My distaste notwithstanding, she was very popular in her day, being one of the fledgling Mills & Boon’s most successful authors and at least two of her novels were made into movies. Son of the Sahara was even reviewed by the New York Times in 1924.
Her work and that of others like her is beginning to attract serious academic study; she is discussed in Lynne Hapgood’s book Margins of desire. The suburbs in fiction and culture 1880-1925, and also in Jay Dixon’s book The Romance fiction of Mills & Boon.

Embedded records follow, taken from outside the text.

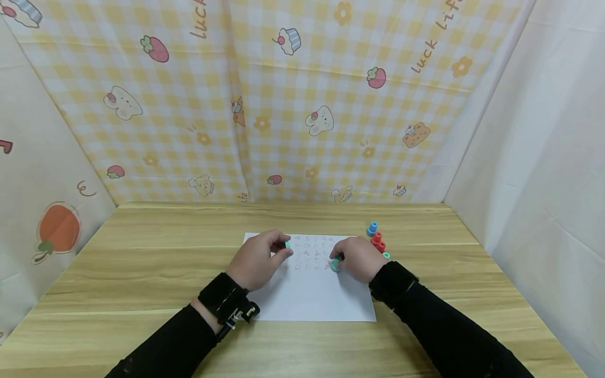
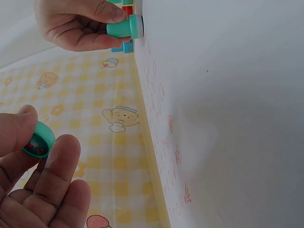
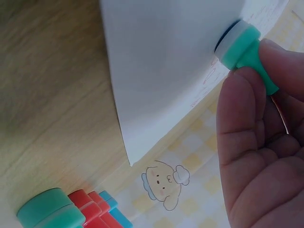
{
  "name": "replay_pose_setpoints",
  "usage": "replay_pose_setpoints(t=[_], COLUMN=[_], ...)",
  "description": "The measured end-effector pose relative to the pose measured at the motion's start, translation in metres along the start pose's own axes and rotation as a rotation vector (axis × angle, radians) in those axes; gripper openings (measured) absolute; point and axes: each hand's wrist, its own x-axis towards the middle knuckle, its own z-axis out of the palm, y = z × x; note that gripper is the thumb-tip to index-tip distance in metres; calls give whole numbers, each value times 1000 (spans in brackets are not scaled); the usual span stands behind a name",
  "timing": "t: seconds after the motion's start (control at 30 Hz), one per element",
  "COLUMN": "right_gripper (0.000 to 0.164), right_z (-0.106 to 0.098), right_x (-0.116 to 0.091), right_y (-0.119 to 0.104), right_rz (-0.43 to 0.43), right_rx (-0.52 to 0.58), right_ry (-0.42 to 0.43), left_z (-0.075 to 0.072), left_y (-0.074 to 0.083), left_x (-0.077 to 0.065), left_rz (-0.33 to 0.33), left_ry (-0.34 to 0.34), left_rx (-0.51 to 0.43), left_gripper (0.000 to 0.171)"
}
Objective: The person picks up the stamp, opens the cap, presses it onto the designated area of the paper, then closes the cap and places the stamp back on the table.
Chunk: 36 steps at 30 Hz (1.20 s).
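Observation:
My right hand (image 1: 361, 257) grips a small green stamp (image 3: 242, 45) by its handle, thumb and fingers around it. The stamp's pale base and dark face are turned to the white paper (image 1: 307, 299), at the right end of the lowest printed row; whether it touches is hard to tell. Over the sheet's upper left, my left hand (image 1: 257, 260) pinches a hollow green stamp cap (image 2: 40, 141) between thumb and fingers. Red spots show inside that cap. Several rows of small red prints (image 1: 307, 253) run across the paper's upper half.
Right of the paper's far corner, a blue stamp (image 1: 372, 228), two red stamps (image 1: 378, 240) and a green one (image 1: 386, 255) stand in a line on the wooden table (image 1: 142, 283). A yellow checked cloth (image 1: 293, 152) hangs behind, with white curtains (image 1: 534, 173) at the sides.

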Motion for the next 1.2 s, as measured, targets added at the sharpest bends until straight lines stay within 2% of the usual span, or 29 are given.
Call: replay_pose_setpoints(t=[0.77,1.2], right_gripper=[12,11], right_z=[0,0], right_x=[1,2], right_y=[-8,-6], right_rz=[15,9], right_rx=[-83,-80], right_ry=[-59,-69], left_z=[2,5], left_y=[1,0], left_x=[1,1], left_rz=[-1,2], left_ry=[-12,-12], left_rx=[5,9], left_gripper=[20,21])
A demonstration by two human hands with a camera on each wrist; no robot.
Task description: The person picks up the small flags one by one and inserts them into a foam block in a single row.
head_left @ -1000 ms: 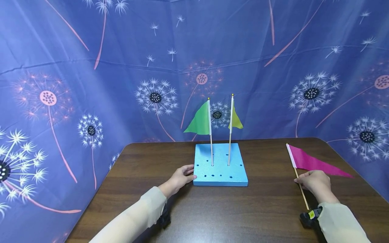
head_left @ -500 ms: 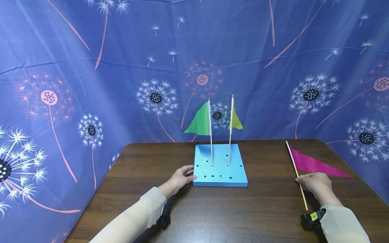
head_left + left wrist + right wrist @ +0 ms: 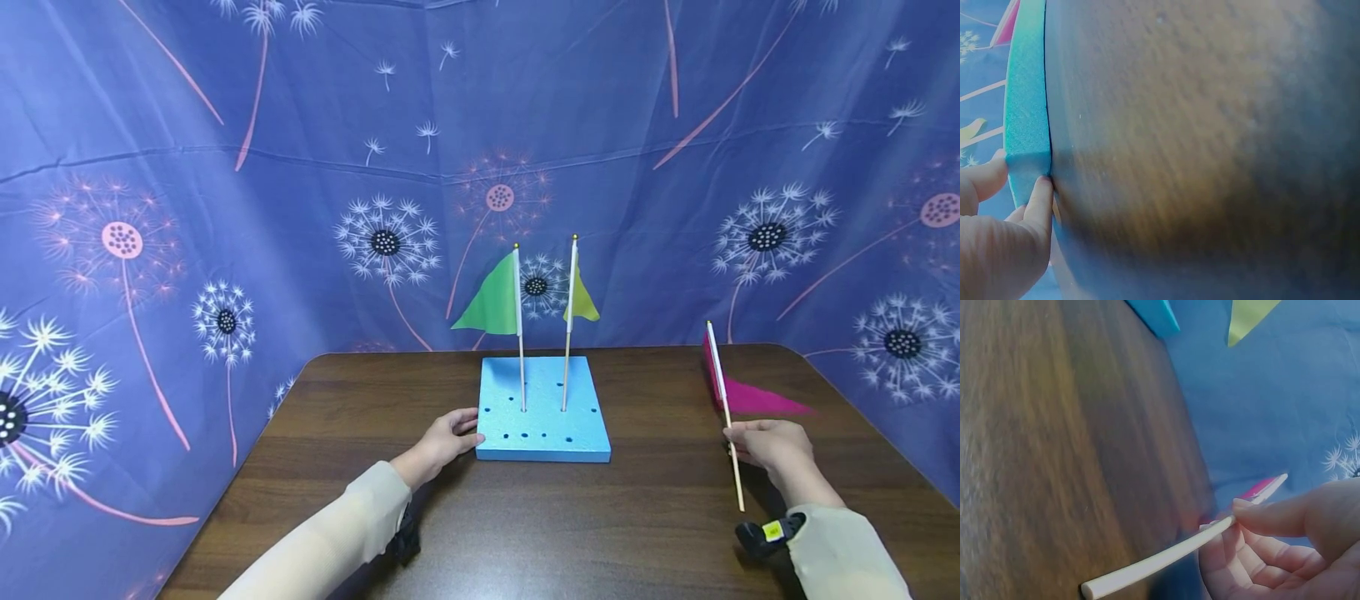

Other modern readers however, seem to find her subject matter as distasteful as I do, as evidenced by this Book Crossing review of Fruit of Eden.
Her novels were:
A Golden Centipede 1910
The Hyena of Kallu 1910
A Tropical Tangle 1911
The Swimmer 1912
Flower of the Moon: a romance of the forest 1914
The virgin’s Treasure: a romance of the tropics 1915
Life’s Shadow Show 1916
Days of Probation 1917
The Mystery of ‘golden lotus’ 1919
Spanish Vendetta 1920
A Sultan’s Slave 1921
Necklace of tears 1922
Wreath of Stars: a romance of Venice 1923
Shadow of the Palm 1925
The Fruit of Eden 1927
The Harbour of Desire 1927
Wild Winds 1929
The Dancing Boy 1928
A Strange Young Man 1931
Secret Love 1932
Strange Paths 1934
Following Footsteps 1936
To me, some of these titles read as if they’ve come out of one of those online title generators, correction, they all do.